Where MemX fits: MemX is an external memory layer at memx.app. It captures your documents, screenshots, photos, voice notes, and forwarded messages, indexes them for retrieval, and lets you ask any model questions against that context. That gives you the grounding source for Fix 1 and the citable spans for Fix 2, drawn from your own materials instead of the model's guesswork. MemX does not eliminate hallucination, no tool does. It improves the quality of what gets retrieved, which is the part you actually control.
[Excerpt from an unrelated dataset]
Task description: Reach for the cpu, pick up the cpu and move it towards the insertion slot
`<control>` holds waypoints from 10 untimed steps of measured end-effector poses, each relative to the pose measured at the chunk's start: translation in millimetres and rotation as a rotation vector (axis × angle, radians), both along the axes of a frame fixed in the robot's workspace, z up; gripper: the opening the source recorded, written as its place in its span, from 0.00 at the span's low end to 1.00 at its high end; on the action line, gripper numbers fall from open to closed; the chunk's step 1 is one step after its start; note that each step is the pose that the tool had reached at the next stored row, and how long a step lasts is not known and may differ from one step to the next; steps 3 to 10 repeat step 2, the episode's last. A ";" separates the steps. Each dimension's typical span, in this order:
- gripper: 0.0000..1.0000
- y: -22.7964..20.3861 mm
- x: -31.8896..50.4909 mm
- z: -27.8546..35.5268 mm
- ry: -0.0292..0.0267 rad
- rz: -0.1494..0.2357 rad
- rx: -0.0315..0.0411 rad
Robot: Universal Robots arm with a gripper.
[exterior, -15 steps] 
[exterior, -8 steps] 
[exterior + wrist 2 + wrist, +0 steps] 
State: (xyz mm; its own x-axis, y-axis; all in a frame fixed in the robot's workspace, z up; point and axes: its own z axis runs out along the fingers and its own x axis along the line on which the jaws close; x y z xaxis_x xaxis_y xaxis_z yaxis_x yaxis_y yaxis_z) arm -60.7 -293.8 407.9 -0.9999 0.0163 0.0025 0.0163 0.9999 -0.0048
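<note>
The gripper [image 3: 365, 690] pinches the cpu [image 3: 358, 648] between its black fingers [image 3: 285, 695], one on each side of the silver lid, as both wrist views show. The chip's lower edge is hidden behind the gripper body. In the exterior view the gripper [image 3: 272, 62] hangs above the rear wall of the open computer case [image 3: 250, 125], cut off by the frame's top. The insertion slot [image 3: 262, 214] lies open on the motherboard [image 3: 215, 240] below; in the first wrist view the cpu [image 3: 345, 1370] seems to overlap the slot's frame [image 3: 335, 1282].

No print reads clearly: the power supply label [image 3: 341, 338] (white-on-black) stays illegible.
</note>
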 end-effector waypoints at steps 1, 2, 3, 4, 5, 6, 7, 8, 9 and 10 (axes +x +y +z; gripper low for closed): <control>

Key takeaway: Hallucination follows from next-token prediction and is partly trained in by benchmarks that reward confident guessing, so aim for reduction, not zero. Ground answers in retrieved sources, demand citations, let the model abstain, add a verification pass, and escalate high-stakes outputs to a human. You cannot make the model stop guessing. You can decide what it guesses from.
01Can LLM hallucination be eliminated completely?
No. Hallucination follows from next-token prediction, and OpenAI researchers show training and evaluation reward confident guessing over honest abstention. Retrieval, citations, and verification reduce the rate, but none reach zero. Treat any 'hallucination-free' claim as marketing, and ask for the measured error rate on a real eval instead.
02Does RAG stop hallucinations?
No. The most dangerous document in your context is not the wrong one, it is the almost-right one. Research found random off-topic passages can leave accuracy intact, while the retriever's own high-scoring but irrelevant passages mislead the model most. RAG helps only when retrieval quality is high, not from retrieval alone.
03Why does my model make up sources and citations?
Because it predicts plausible-looking text, not verified facts. A fabricated citation has the right format and real-sounding names because the model optimizes for plausibility, not truth. Use a citations feature that ties each claim to a provided source span, then verify the cited span actually says what the model claims.
04Why does adding more context sometimes make answers worse?
Long contexts bury the relevant fact. The 'Lost in the Middle' study found models use information best at the start or end of the context and worse in the middle. Near-miss retrieved passages also act as distractors that mislead generation. A tight, relevant context beats a large one.
05How do you know if an LLM is hallucinating?
Sample the answer several times and check for agreement. SelfCheckGPT shows that when a model knows a fact, sampled answers stay consistent; when it hallucinates, they diverge and contradict each other. Pair this with a verification pass that checks each claim against the cited sources.